Citing current and former U.S. officials, Reuters reported late Sunday that "the most immediate threat to Bolsonaro would come if his U.S. visa were revoked."

"A U.S. consular official, speaking on condition of anonymity, said Bolsonaro had almost certainly entered on an A-1 visa, which are reserved for heads of state. A second source, a senior former U.S. diplomat, also believed it was almost certain that Bolsonaro had entered on an A-1," the outlet noted. "Normally the A-1 is canceled after the recipient leaves office. But with Bolsonaro having left Brazil and entered the United States before his term ended, the official suspected his A-1 is still active."

In a Twitter post, President Biden condemned the attack in Brasília and pledged that "Brazil's democratic institutions have our full support."

"The will of the Brazilian people must not be undermined.
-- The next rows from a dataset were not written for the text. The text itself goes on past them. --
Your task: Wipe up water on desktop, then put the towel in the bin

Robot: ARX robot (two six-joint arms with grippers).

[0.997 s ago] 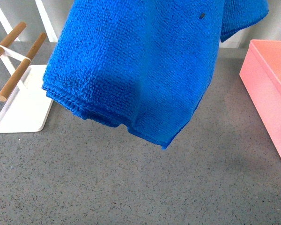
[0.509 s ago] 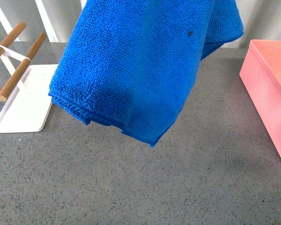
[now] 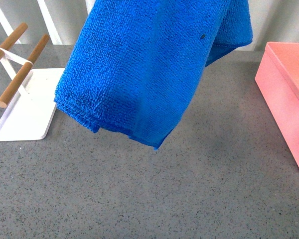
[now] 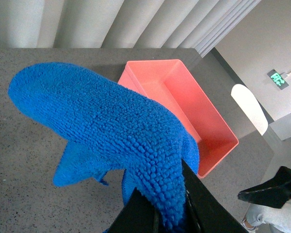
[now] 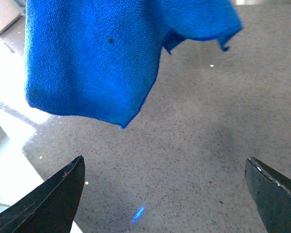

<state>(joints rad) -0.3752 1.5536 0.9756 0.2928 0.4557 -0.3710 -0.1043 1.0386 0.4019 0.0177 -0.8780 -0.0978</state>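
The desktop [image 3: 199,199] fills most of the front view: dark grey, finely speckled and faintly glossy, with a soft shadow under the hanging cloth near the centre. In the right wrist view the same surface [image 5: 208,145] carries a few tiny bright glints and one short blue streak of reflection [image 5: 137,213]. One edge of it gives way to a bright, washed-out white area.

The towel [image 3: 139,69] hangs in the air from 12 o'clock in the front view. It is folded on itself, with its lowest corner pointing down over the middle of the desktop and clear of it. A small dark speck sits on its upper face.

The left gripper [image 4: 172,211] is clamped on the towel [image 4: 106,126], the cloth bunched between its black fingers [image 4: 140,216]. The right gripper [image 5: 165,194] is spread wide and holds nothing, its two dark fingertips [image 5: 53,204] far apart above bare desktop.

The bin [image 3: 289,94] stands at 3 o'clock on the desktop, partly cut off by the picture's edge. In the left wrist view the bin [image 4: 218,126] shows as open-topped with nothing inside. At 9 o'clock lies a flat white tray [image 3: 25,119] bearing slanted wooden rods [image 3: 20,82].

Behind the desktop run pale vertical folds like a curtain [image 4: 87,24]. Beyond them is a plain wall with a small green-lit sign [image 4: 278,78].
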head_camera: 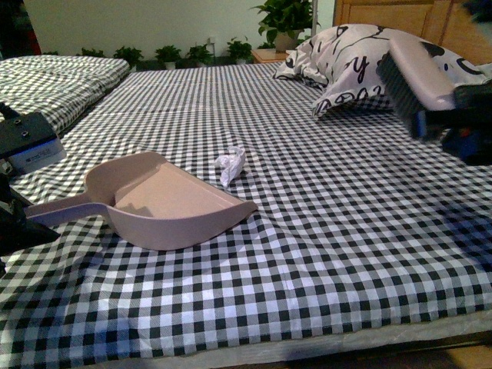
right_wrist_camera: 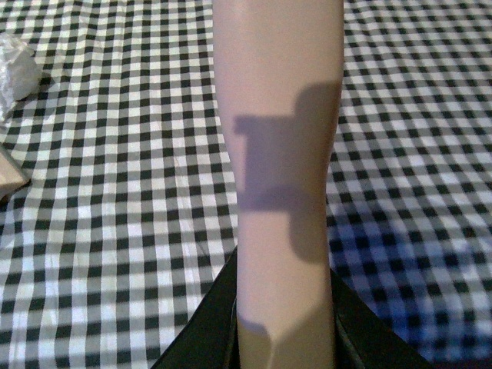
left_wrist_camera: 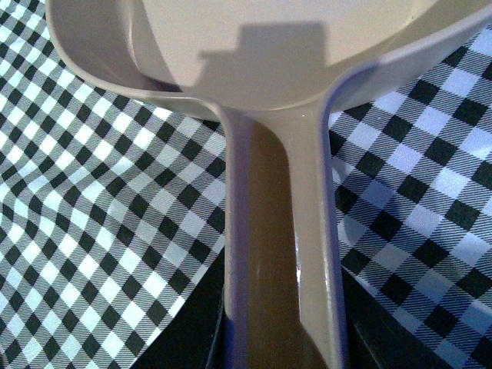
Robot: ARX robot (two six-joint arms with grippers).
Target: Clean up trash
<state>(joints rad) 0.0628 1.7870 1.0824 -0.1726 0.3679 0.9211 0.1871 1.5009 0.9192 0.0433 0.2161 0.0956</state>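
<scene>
Trash point(head_camera: 231, 164), a small crumpled white wad, lay on the checked bed point(head_camera: 346, 231) just beyond the far lip of the pink dustpan point(head_camera: 165, 204), near it but not touching as far as I could tell. I had nothing in the pan yet.

My left hand point(left_wrist_camera: 280, 350) was closed round the dustpan's handle, a dark finger showing on either side of it in the left wrist view. The pan rested on the sheet with its open mouth turned toward the wad and its lip pressed down into the cloth, which I judged right: a lip lying flat leaves no gap for the paper to slip under.

My right hand point(right_wrist_camera: 284, 342) was clamped on the handle of the brush point(head_camera: 415, 77), held well above the bed and off to the right, in front of the printed pillow point(head_camera: 361, 65). The dark bristles were clear of the sheet, so they could not drag the soft cloth into folds. In the right wrist view the wad sat far off to one side of the handle, so the brush was not yet lined up.

I reckoned the next move was to bring the bristles down on the wad's far side and sweep toward the pan. Light paper might roll past the lip.
</scene>
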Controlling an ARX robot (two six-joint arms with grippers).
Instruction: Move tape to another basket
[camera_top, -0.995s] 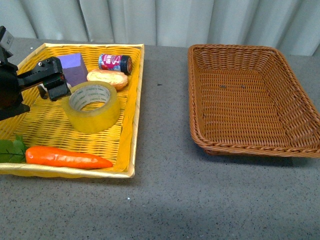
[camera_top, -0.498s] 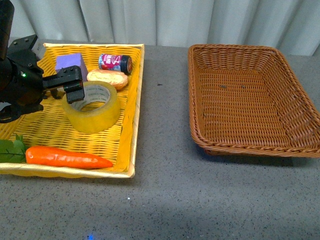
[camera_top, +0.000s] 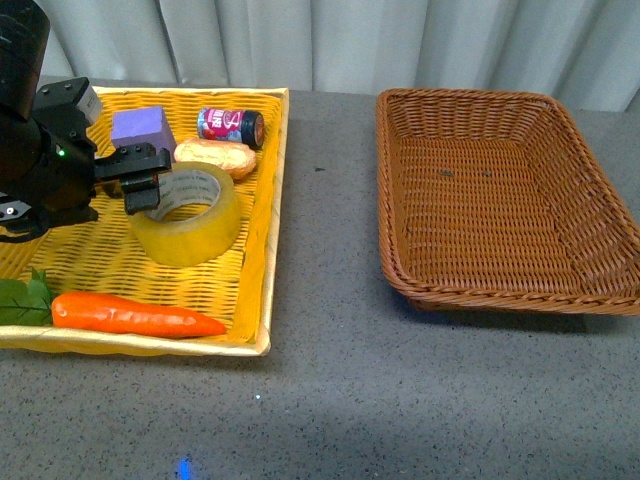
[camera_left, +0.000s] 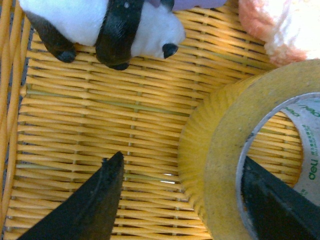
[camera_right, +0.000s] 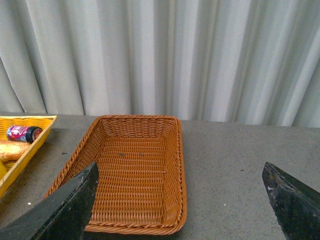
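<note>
Straddling the tape's (camera_top: 190, 226) wall: left hand (camera_top: 143, 190) released, one finger inside the roll, one outside; tape lies flat by desk's (camera_top: 330, 380) left edge.

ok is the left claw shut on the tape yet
Open: the left claw straddles the tape wall, one finger outside with a gap, one inside the core.

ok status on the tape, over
Left pincer open, straddling the tape wall, not closed. Tape sits in the yellow basket. Right pincer open, holding nothing. Nothing in the way to the brown basket.
</note>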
I look forward to continuing to work with Lula," the president added, making no mention of Bolsonaro's presence in the U.S.

Tensions in Brazil have been elevated since Lula's victory over Bolsonaro, who once declared that "only God" would oust him from the presidency.

"I have three alternatives for my future: being arrested, killed or victory," the former president said in August.

Since Bolsonaro's defeat, his loyalists have rallied in support of a military coup, attempted to storm police headquarters in the nation's capital, and plotted to plant explosives near Lula's inauguration site with the goal of preventing the peaceful transfer of power.

Brazilian authorities ultimately secured the government buildings late Sunday and arrested around 400 Bolsonaro supporters, but not before they were able to inflict significant damage and spark international alarm over the fate of Brazil's democracy.

Lula, who was in São Paulo at the time of the attack, blamed Bolsonaro for inciting the riot, accusing the former president of "encouraging this via social media."

"Everybody knows there are various speeches of the ex-president encouraging this," said Lula, who also lambasted the "incompetence, bad faith or malice" of the security forces tasked with protecting the government complex from the "vandals and fascists."

"We are going to find out who the financiers of these vandals who went to Brasília are," Lula vowed, "and they will all pay with the force of law."

Flávio Dino, Brazil's justice minister, wrote on Twitter that "we have all the plates of the buses that brought criminals to Brasília."

"Many were seized," he added, "and others will be."